State Key Laboratory of Electroanalytical Chemistry, Changchun Institute of Applied Chemistry, Chinese Academy of Sciences , Changchun, Jilin 130022, P. R. China.
University of Chinese Academy of Sciences , Beijing 100049, P. R. China.
Anal Chem. 2017 Jun 20;89(12):6749-6757. doi: 10.1021/acs.analchem.7b01037. Epub 2017 May 26.
Matrix metalloproteinases (MMPs) are closely associated with cancer cell invasion and metastasis. Herein, a fluorescence resonance energy transfer (FRET)-peptide microarray-based metal enhanced fluorescence (MEF) assay is proposed for multiple and sensitive profiling of MMPs activities on a novel Au/Ag@SiO substrate. The Au/Ag@SiO substrate is prepared by electroless deposition of silver on gold nanoparticle (GNP) seeds, followed by SiO shell coating and surface functionalization. The specific FRET peptides are spotted on the Au/Ag@SiO substrate to sensitively detect MMPs (MMP-2, -3, -7, -9, -14) via fluorescence recovery by the MMP cleavage of quenched peptide motifs and further enhanced by MEF. Under the optimal conditions, the limits of detection are 12.2 fg mL for MMP-2, 60 pg mL for MMP-3, 0.22 pg mL for MMP-7, 102 fg mL for MMP-9, and 0.68 ng mL for MMP-14, respectively. The practicability of the FRET-peptide microarray-based MEF assay is demonstrated by profiling of multiplexed MMPs activities in various cell lines and clinical thyroid tissue samples of papillary thyroid carcinoma (PTC) patients and thyroid nodules (TN) patients, and satisfactory results are obtained.

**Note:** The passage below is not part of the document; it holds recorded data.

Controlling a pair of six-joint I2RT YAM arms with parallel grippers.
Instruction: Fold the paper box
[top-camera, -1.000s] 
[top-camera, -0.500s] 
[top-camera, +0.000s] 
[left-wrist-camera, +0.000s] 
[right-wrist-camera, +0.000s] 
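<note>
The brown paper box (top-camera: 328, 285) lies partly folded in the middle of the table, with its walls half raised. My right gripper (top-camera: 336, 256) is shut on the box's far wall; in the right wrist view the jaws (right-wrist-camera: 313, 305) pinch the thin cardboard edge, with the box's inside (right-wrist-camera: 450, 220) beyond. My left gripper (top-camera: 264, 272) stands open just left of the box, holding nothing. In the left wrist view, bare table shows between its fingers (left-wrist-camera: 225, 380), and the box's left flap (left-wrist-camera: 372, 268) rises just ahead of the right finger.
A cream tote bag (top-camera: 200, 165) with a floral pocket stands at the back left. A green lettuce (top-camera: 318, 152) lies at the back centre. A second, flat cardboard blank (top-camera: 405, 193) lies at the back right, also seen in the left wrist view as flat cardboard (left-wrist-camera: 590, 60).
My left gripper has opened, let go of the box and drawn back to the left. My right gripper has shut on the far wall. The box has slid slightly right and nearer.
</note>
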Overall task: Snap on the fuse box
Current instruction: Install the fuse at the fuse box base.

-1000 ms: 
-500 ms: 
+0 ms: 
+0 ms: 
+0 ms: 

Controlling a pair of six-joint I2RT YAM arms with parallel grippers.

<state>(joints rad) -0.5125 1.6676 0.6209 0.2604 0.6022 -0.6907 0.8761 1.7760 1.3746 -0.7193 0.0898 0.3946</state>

基质金属蛋白酶(MMPs)与癌细胞的侵袭和转移密切相关。在此,提出了一种基于荧光共振能量转移(FRET)肽微阵列的金属增强荧光(MEF)分析方法,用于在新型 Au/Ag@SiO 基底上对 MMPs 活性进行多种灵敏的分析。Au/Ag@SiO 基底通过在金纳米颗粒(GNP)种子上进行无电沉积银,然后进行 SiO 壳层涂覆和表面功能化来制备。特定的 FRET 肽被点在 Au/Ag@SiO 基底上,通过 MMP 切割猝灭肽基序来灵敏地检测 MMPs(MMP-2、-3、-7、-9、-14),并通过 MEF 进一步增强。在最佳条件下,MMP-2 的检测限为 12.2 fg mL,MMP-3 的检测限为 60 pg mL,MMP-7 的检测限为 0.22 pg mL,MMP-9 的检测限为 102 fg mL,MMP-14 的检测限为 0.68 ng mL。通过对各种细胞系和甲状腺乳头状癌(PTC)患者和甲状腺结节(TN)患者的临床甲状腺组织样本中多种 MMPs 活性的分析,验证了 FRET 肽微阵列 MEF 分析的实用性,得到了令人满意的结果。